PROPOSED RESOLUTION: Remove corruptedFrames from Media Playback Quality
RESOLUTION: Remove corruptedFrames from Media Playback Quality
[discussion on variable framerates]
jya: If we're late, we skip forward to the next keyframe. For example, Chrome will actually pause. We'll always try to play the audio. Similar behavior to what the Flash plugin used to do.
chcunningham: That makes
sense.
... The case I wonder about is people using MSE for live.
jya: It actually makes more sense
for real-time playback, because audio is the most important
there.
... For 4K videos, Firefox may drop a good number of frames.
But then Chrome pauses the video, so no dropped frames. Which
is better?
chcunningham: We should file a GitHub issue and exchange about that
jya: It would be good to define what a smooth media experience is.
jer: Whatever we decide, I believe I should be able to convince the team that does this to adjust behavior.
mounir: I just want to remind
people that changing object to dictionary may be backward
incompatible. Interfaces are exposed today. Mostly used for
feature detection. I don't personally care because we didn't
ship the interface. But others may.
... I don't know if you wanted that to happen.
padenot: We may have counters of
usage. I can check.
... We remove the moz- prefixed properties.
mounir: We have the webkit- prefixed properties. It is used in practice.
See Media Session
jer: A new API incubated in WICG
to provide integration with platform media controls
... play, pause, skip etc. intercepted by JS and implemented by
page
mounir: Chrome launched
MediaSession on desktop for hardware keys
... working on UI in Chrome that would also use those
keys
... stop action added to spec
... playback state too, so you can define how long the playback
is, playback rate and position
... can design UI with scrubber
... spec changes not in Chrome yet. Planned.
... working on plugin to enable Websites to benefit from
this
paul: Gecko shipping this too
jer: WebKit also interested
<tidoust> Issue #233 Add "seek to start" and "seek to live" actions
cpn: doing live content, 24.7,
segmented into shows
... have feature to restart from start of the show within live
stream
... also seek to live position
... would be interesting to us to support these actions
too
... more generally, what kind of actions should be added to MS
beyond current set
... current set based on fixed duration on demand
... want to use with live content too
jer: do you present live stream to infinite duration stream, or presented with a duration for current show ?

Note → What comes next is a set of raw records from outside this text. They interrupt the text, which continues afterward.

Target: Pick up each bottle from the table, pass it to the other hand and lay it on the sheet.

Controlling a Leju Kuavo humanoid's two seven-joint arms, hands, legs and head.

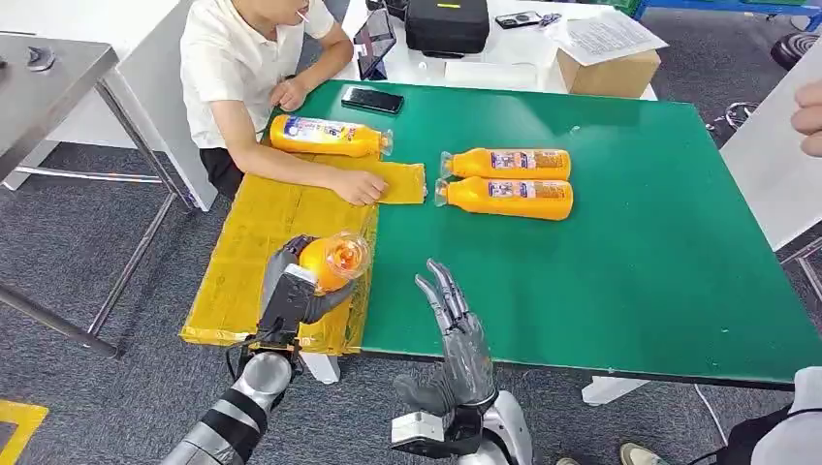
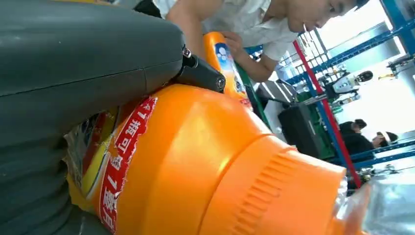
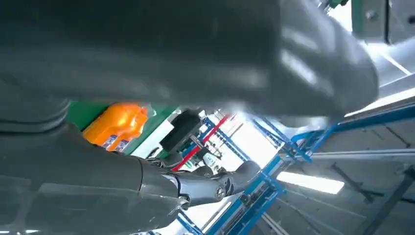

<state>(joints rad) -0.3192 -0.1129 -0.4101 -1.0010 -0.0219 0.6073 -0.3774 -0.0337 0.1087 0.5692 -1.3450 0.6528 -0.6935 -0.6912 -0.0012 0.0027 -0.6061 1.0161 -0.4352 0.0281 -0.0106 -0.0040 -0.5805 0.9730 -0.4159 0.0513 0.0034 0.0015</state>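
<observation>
My left hand (image 1: 291, 291) grips an orange bottle (image 1: 332, 261) above the yellow sheet (image 1: 262, 242), its capped end toward the camera; the left wrist view shows the same bottle (image 2: 195, 171) close up under my left hand (image 2: 73, 68). My right hand (image 1: 456, 329) stands over the table's front edge with fingers spread and nothing in them. One orange bottle (image 1: 330, 136) lies at the sheet's far end. Two more bottles (image 1: 509, 162) (image 1: 509, 197) lie side by side on the green table (image 1: 630, 271). The right wrist view catches a bottle (image 3: 117, 125) past my right hand (image 3: 171, 63).
A person in a white shirt (image 1: 233, 58) sits at the table's far left, one hand (image 1: 361, 187) pressing on the sheet. A phone (image 1: 372, 99) lies on the table's far edge. Behind stand a black case (image 1: 446, 24) and a cardboard box (image 1: 606, 58).
</observation>
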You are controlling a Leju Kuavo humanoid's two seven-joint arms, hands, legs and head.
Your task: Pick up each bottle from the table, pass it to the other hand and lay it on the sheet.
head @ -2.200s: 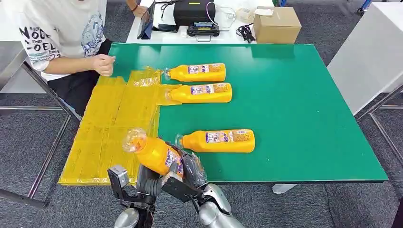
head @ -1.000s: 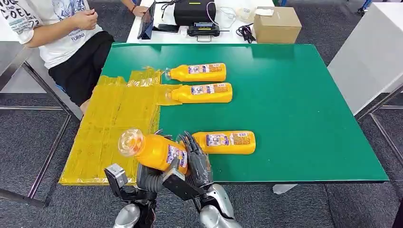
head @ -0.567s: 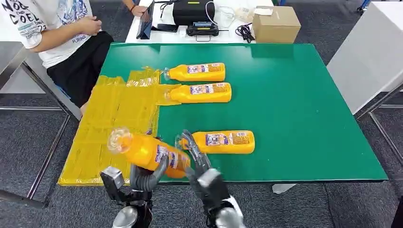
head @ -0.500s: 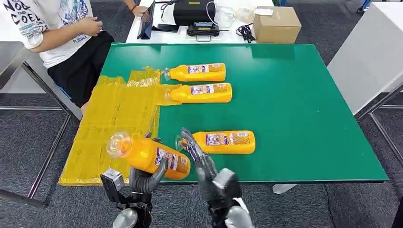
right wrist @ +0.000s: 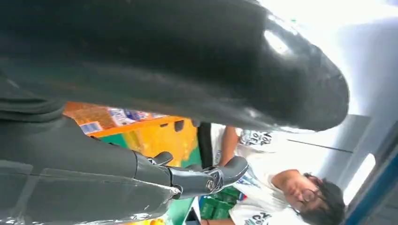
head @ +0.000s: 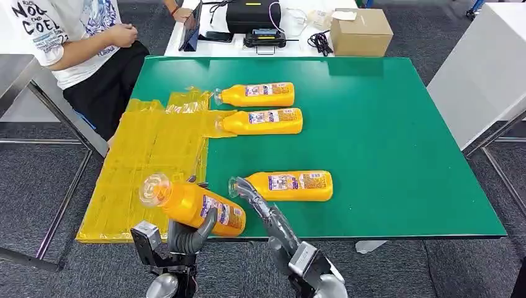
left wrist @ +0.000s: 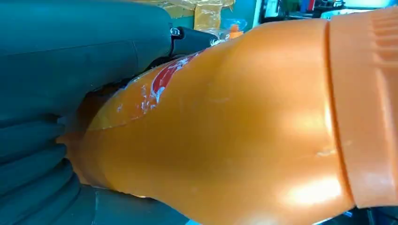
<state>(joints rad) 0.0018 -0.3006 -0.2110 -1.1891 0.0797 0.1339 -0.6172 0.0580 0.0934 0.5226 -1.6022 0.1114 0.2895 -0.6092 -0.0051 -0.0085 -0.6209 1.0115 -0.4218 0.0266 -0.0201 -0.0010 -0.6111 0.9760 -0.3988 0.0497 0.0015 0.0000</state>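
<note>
Person's shirt (head: pixel 59 31): "COEL" partly legible; bottle labels unreadable.

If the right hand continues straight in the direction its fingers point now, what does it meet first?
Probably the neck end of the nearest lying bottle: the right hand has its fingers stretched toward it, though height above the table is unclear.

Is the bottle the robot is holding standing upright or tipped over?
Tipped. The bottle lies nearly sideways in the left hand, its clear cap end pointing out over the yellow sheet.
</note>
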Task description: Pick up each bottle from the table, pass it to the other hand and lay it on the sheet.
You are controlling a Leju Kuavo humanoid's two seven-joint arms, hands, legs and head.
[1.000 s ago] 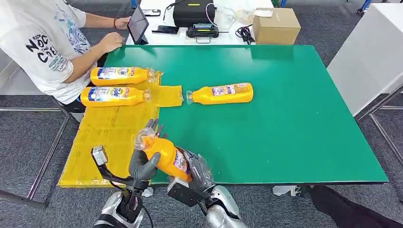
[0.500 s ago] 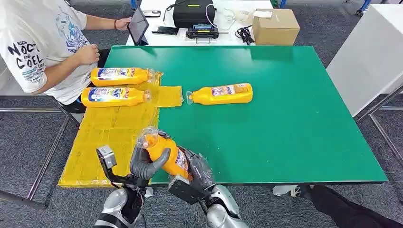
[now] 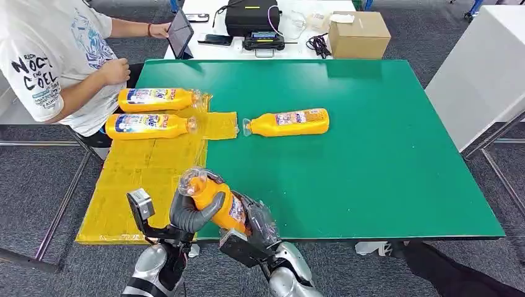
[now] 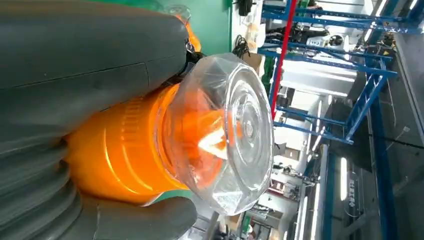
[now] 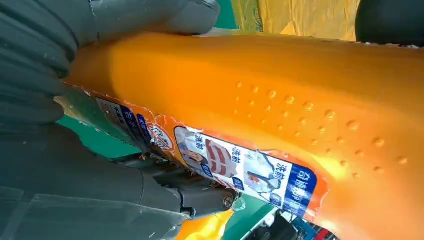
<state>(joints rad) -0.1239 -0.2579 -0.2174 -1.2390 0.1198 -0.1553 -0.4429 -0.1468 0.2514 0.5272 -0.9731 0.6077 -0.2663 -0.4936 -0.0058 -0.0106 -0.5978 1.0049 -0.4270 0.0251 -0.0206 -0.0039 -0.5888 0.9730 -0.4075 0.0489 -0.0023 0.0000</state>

cpn: latter - DASH stream with available time range
yongjun: Do you have all the future segments in the DASH manifest
<scribe missed answer>
jer: also up to page to implement the behaviour when a hardware button is pressed
cpn: concern is "next track" and "previous track" buttons might mean next / previous program vs beginning / live position in current
mounir: actually previous track
often used to go back to beginning of current thing
... try to use this API to expose hardware buttons without
implying what they are
... on Android we expose these keys to Android
MediaSession
... if something not supported ... ?
... don't know if 'start' and 'live' are common
... talked about defining names for these
cpn: issue would then be the UI
jer: may not have control of the
UI to demonstate button would be skip-to-live
... e.g. can't change label of skip buttons on YouTube
... but if you have a touch bar we mighty be able to label it -
similar for PIP
... range of possible UIs means it would be hard to require
buttons like this to be reflected in UI
mounir: have limited set of icons we can use
jer: however, if you let the UI know what actions are supported bworser can choose what best to show
cpn: so we would say we
want
... next track / live track
mounir: recommend that. You'll get something on those platforms which have suitable buttons
jer: did discuss enum value for
skip
... don't want to open it to arbitrary string
... limited set of localizable values
... e.g. select skip button and choose from set of allowed
lables
... one of those could be skip-to-live
... could look into that, then BBC could prioritize the
skip-to-live button and let the UI show it
mounir: replied to issue
<tidoust> Issue #191 TAG Feedback: of all the potential metadata...?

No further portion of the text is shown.